That particular instruction is also why, if it was better optimised for later 68k-series chips, the program would show rather curious results on the Falcon (I wouldn't want to try and predict them, in fact) or any other similarly engineered 68030 machine, and show an even stronger bias towards backwards array walking on an ST upgraded to a 68010 (or maybe 020, which has a rather poorer cache than the 030) - the very tight "Loop Mode" instruction introduced with the 010 that is literally engineered for doing nothing more than blasting through very simple memory-walking routines bounded by exit conditions such as DBZ. For the most applicable uses, optimising code to use that instruction can give a 2 to 3 times speedup vs the more explicitly written-out plain 68000 version, and in mixed-instruction code that can occasionally make use of it you still get acceleration measured in dozens of percent. Essentially, if you thought already thought 68k code was strange because you're more used to how x86 does things, Loop Mode just makes it even weirder... the 010 and later processors are pretty much tuned, in cases where burst mode or caches are unavailable or no use, for skimming through memory, very quickly, _backwards._
I wish people didn't create such bloated videos in the first place.
Thanks for the laconized info!
thx, nice summary
@@gwenynorisu6883 as someone who's programmed for the 68k a bit, I'm curious, how would a data register being decremented by DBRA speed up array access when walking backwards? Wouldn't you have to increase or decrease a value in an address register in every iteration of the loop? How does the value in the data register get used to calculate the address of an array element? Off the top of my head I can't really think of anything that would be faster than just adding a constant value (i.e. the size in bytes of one element) to an address register every iteration.
"Confusing variable names, but hey, I'm a C programmer" 😂
As a student learning in C i can confirm that variable names are either long and confusing or short and confusing
@MLU8811 Same
hell0
@MLU8811 Did exactly the same AND like the video
Say that to the Assembly programmer, they don't even have VARIABLEs.
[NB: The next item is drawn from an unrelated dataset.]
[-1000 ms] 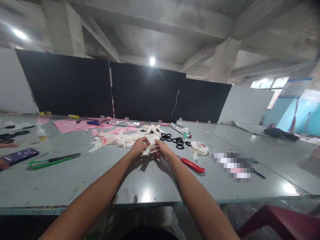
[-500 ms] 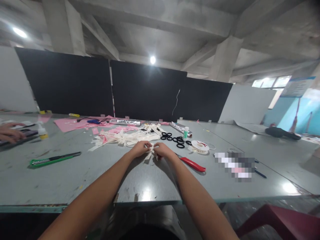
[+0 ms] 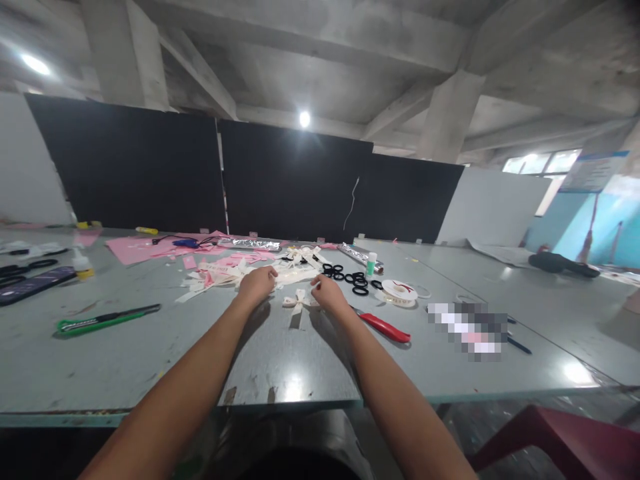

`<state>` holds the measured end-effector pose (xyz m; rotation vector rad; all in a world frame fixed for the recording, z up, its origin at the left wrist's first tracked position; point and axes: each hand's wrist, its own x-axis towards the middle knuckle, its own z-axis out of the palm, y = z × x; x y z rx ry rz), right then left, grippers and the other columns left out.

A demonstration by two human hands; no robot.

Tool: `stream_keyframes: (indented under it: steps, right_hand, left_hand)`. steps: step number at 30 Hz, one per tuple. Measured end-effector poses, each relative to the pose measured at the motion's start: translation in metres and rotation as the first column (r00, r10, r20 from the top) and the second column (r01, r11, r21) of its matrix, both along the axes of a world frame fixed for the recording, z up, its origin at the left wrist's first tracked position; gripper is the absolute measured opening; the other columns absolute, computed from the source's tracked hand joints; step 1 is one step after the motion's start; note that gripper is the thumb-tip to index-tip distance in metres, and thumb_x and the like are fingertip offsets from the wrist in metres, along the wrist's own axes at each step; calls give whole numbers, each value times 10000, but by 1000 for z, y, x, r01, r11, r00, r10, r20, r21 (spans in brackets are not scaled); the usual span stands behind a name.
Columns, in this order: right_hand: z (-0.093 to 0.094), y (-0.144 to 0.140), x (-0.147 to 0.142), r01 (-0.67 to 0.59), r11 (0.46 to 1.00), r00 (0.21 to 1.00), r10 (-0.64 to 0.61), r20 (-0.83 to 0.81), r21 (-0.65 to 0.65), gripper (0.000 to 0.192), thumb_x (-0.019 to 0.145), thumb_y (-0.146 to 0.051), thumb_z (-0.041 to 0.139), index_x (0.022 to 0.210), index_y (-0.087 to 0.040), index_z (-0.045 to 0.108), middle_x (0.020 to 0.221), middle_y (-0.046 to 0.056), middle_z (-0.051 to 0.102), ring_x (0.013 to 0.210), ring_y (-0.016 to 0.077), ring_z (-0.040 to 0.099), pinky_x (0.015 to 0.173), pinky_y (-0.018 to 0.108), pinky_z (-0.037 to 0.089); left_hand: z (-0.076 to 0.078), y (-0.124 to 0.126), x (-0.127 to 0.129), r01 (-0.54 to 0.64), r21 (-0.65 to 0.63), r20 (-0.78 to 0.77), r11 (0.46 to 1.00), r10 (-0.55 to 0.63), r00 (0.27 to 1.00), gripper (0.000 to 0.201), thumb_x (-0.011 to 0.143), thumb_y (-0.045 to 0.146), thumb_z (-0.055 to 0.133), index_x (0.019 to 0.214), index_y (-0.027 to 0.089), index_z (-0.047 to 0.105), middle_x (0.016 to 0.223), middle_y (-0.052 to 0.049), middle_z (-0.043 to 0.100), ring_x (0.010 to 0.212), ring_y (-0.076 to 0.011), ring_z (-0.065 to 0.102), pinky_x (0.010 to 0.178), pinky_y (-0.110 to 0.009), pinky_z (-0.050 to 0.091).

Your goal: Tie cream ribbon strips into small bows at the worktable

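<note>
A small cream ribbon bow point(image 3: 299, 301) lies on the grey table point(image 3: 280, 360) between my hands. My right hand point(image 3: 327, 293) rests just right of the bow, fingers curled, its thumb at the bow's right end. My left hand point(image 3: 257, 283) is further left and back, fingers curled down onto a loose pile of cream and pink ribbon strips point(image 3: 225, 275). Whether the left hand grips a strip is hidden by its fingers.
A red-handled tool point(image 3: 385, 328) lies right of my right hand. Black rings point(image 3: 350, 277), a ribbon spool point(image 3: 399, 293) and a small teal bottle point(image 3: 371, 265) sit behind. A green utility knife point(image 3: 107, 319), phone point(image 3: 30, 283) and glue bottle point(image 3: 83, 265) lie left. A red chair point(image 3: 560, 443) stands at lower right.
My hands have parted: the bow they held together now lies on the table, and my left hand has moved left and back to the ribbon pile. Another person's hand at far left has left view.
</note>
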<state>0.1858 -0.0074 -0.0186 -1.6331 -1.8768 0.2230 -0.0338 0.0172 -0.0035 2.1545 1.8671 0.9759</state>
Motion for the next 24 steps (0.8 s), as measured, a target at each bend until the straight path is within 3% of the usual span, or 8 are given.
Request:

Between caches and prefetchers, in modern hardware arrays are almost always better than linked lists, or other data structures much of the time. Especially in things like game engine architecture, putting items in arrays versus linked lists of randomly allocated elements (i.e. items all over in memory) can yield very significant speed benefits.
that is true, however this is mostly because intel have made their backdoor optimizations, I can bet that the performance on an arm or amd is much more different. The problem with this is that at application level you have no idea what is going on and you can't optimize it, it is just a question of time until this will fall off, just like directx compared to vulkan.
@@D4no00 The same performance hit happens in PowerPC architectures, and for that matter, any processor with a data cache. Also, arrays are safer than pointers stored in memory. Some safety critical coding standards prohibit stored pointers.
Steve is by far the clearest when it comes to explaining anything Computerphile. Clear, Concise, C programmer - all the C's! :)
videos like this make me really appreciate C as a language
C is the ultimate language.
“...which means I need a very high tech piece of equipment”
*showed us a floppy disk*
Second term computer science students, rejoice. Computerphile has come to save you.
i swear, this channel has saved me many times.
Saved me when studying recursion
I've already graduated but better late than never, although I'm doubtful it'll be useful in my job
I remember when Computerphile was brand new, I was in my Data Structures and Algorithms class, and doing horribly. I think I would have done a lot better if they had started this channel about a year sooner. I did tell my professor about this channel on one of the last days of class, so I never found out if he ever used it in any of his lectures or not.
Damn son. Saved me again.
First impression. Depends on the operation. I tend to use arrays when I need contiguous memory, or I have a known length, and if I need random access. I use linked lists when building lists with unknown length and where random access is not required.
a + b = b + a
you can watch Numberphile for that 😂😂 LoL
more like LoL are three letters => Half life 3 confirmed
SABER - FICTIONAL CHARACTER Not in computer science. ad does not equal ba.
seems legit
But you forget that we can extend list easily but if we want to add 1 extra element to an array we must create new one
wait, i thought that there was a conjecture, that a+b=c
so it that not valid?
A fantastic video. It’s set up great. And the fact you do “myth busting” and teaching people how to test a question like is simply awesome.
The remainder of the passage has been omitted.